→ Work item:
In the copy of the lines below, leave out pictures and print everything else exactly.

────────────────────

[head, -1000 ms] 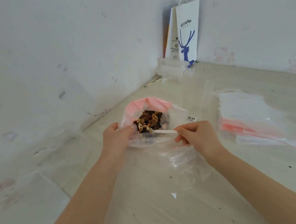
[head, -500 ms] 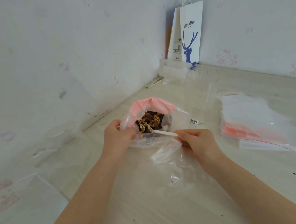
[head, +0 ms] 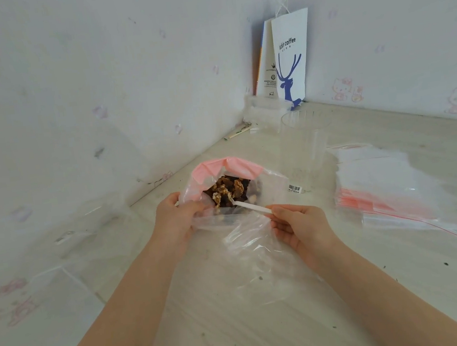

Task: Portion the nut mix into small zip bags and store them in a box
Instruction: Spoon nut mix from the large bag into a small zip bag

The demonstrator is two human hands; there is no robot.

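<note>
Now we've dug the spoon (head: pixel 250 205), pinched by right fingers (head: pixel 278 212), into nut mix (head: pixel 228 191); left fingers (head: pixel 192 206) grip the bag (head: pixel 229 165). Scooping starts.

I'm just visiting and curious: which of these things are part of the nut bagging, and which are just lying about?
In use: nut mix bag, gripped by the left hand; white spoon in the nut mix, pinched by the right hand; small clear bag; stack of zip bags.
Lying about: luckin coffee paper bag; clear plastic cup.
</note>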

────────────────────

→ Answer for this exercise:
[head, -1000 ms] 
[head, -500 ms] 
[head, +0 ms] 

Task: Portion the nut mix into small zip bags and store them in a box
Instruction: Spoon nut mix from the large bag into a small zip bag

The demonstrator is two human hands; there is no robot.

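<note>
Now we've dug the spoon (head: pixel 250 205), pinched by right fingers (head: pixel 278 212), into nut mix (head: pixel 228 191); left fingers (head: pixel 192 206) grip the bag (head: pixel 229 165). Scooping starts.

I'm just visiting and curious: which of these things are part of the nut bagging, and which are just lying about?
In use: nut mix bag, gripped by the left hand; white spoon in the nut mix, pinched by the right hand; small clear bag; stack of zip bags.
Lying about: luckin coffee paper bag; clear plastic cup.
</note>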

The required output has now been supplied.